Jaa


New in V1.2: LINQ Macros

StreamInsight LINQ is powerful and expressive. At the same time, the learning curve for a new user can be steep, because the query operators work on a semantically basic level. This means that complex use cases need to be build bottom up, composing the built-in operators to create higher-level query modules, etc. Many such modules are used over and over again, like the conversion of a stream to a signal, or the left-outer join. In StreamInsight V1.1 it was possible to some extent to write your own extension methods over CepStreams, but due to the mechanics and capabilities of the StreamInsight LINQ provider, for many such methods this was often difficult if not impossible. In V1.2 We overhauled the LINQ infrastructure significantly to make the definition of LINQ macros much easier. This enables you to express common building blocks as extension methods just once, and then use and re-use them to compose more sophisticated computations. The user of these macros doesn’t need to think in terms of AlterLifeTime or Left-Anti-Semi-Join anymore.

Let’s look at the first example, creating an event stream into a series of continuous, non-overlapping interval events. This is a typical preparation to implement a correlation (join) of two streams.

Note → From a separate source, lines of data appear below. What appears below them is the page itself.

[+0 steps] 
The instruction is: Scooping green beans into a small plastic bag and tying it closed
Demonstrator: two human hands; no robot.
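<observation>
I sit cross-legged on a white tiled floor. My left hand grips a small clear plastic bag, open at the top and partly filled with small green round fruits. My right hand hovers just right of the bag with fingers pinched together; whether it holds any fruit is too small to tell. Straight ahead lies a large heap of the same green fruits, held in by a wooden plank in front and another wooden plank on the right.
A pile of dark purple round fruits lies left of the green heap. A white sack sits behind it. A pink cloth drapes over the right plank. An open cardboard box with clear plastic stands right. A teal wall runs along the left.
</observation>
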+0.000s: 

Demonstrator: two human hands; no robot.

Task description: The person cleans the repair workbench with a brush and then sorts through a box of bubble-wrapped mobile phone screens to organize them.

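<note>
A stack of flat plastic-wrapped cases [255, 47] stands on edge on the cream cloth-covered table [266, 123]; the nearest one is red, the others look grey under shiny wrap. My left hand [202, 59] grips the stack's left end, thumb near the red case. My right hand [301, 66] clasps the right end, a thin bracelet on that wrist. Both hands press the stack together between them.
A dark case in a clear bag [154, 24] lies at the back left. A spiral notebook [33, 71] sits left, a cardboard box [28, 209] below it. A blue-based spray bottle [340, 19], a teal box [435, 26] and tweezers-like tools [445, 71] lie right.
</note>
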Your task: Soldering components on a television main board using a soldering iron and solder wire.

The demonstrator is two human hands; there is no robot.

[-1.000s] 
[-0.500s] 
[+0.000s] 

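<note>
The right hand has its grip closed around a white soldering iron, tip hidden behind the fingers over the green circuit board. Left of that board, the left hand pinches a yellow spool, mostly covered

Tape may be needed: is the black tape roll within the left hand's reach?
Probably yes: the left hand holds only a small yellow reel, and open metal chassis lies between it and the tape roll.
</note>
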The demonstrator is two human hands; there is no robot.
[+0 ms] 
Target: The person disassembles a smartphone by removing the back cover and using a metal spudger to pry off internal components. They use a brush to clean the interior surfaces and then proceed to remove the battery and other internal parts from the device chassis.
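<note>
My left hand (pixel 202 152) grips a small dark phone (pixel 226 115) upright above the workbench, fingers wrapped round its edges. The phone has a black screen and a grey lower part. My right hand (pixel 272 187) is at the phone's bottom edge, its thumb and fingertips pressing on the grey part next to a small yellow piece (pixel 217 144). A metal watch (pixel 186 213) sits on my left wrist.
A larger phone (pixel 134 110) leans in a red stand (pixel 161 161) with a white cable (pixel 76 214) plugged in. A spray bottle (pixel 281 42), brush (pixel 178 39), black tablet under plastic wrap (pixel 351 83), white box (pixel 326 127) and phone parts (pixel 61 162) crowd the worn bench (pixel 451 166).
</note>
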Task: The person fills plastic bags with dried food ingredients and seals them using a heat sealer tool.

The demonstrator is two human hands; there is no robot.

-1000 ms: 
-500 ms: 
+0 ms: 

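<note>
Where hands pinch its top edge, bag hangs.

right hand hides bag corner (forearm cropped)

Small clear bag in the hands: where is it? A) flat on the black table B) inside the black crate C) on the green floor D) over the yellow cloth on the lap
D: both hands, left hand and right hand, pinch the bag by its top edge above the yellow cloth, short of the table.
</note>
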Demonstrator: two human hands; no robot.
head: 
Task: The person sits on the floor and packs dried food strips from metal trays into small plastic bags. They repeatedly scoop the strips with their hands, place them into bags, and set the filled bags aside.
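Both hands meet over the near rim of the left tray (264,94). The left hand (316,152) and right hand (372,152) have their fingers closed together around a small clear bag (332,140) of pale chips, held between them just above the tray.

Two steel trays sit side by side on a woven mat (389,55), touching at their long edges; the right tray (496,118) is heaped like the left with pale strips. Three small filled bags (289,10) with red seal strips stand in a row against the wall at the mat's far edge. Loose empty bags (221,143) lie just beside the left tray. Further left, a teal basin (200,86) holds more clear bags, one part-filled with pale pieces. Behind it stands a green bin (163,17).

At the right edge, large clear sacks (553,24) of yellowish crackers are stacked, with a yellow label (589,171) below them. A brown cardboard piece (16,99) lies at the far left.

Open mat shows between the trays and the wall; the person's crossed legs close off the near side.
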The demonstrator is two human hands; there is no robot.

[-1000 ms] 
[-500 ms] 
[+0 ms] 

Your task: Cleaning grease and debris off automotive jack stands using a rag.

In StreamInsight we can easily do this by extending the lifetime of each event and then clipping it right at the beginning of the next event (this is also described in the section “Point to Signal Conversion” on our MSDN pages):

var result = source
                .AlterEventDuration(e => TimeSpan.MaxValue)
                .ClipEventDuration(source, (s, e) => true);

Being a typical query pattern, I can easily convert this into an extension method:

public static CepStream<T> ToSignal<T>(this CepStream<T> inputstream)
{
    return inputstream
        .AlterEventDuration(e => TimeSpan.MaxValue)
        .ClipEventDuration(inputstream, (e1, e2) => true);
}

And use it as follows:

var result = source.ToSignal();

Now assume that my input is a multiplexed stream, containing events from different sources, identified by some payload field. Obviously, I want to convert each source into a separate signal, so the matching condition in ClipEventDuration() needs to change:

var result = source
                .AlterEventDuration(e => TimeSpan.MaxValue)
                .ClipEventDuration(source, (s, e) => s.Id == e.Id);

Ideally, I have an according extension method that allows me to pass the matching expression as a parameter:

var result = source.ToSignal((s, e) => s.Id == e.Id);

Here is how I can write such an extension method:

public static CepStream<T> ToSignal<T>(this CepStream<T> inputstream, Expression<Func<T, T, bool>> matchExpression)
{
    return inputstream
        .AlterEventDuration(e => TimeSpan.MaxValue)
        .ClipEventDuration(inputstream, (e1, e2) => matchExpression.Compile()(e1, e2));
}

The ability to compile expressions into delegates is new in V1.2. It also allows to create the equality predicate inside the macro:

public static CepStream<T> ToSignal<T, K>(this CepStream<T> inputstream, Expression<Func<T, K>> keySelector)
{
    return inputstream
        .AlterEventDuration(e => TimeSpan.MaxValue)
        .ClipEventDuration(inputstream, (e1, e2) => (keySelector.Compile()(e1)).Equals(keySelector.Compile()(e2)));
}

Now I can use the macro by just referring to the field that distinguishes my substreams:

var result = source.ToSignal(s => s.Id);

Our favorite example is the left outer join, which is not a native StreamInsight operator. In this operation, we want to join left and right streams, but also keep every event on the left side that does not join with the right side. We can model this as a plain inner join, a left-anti-semi-join (everything left without right), and the union thereof. Since Colin has already blogged about this pattern, I’ll not repeat it here and just refer to his posting.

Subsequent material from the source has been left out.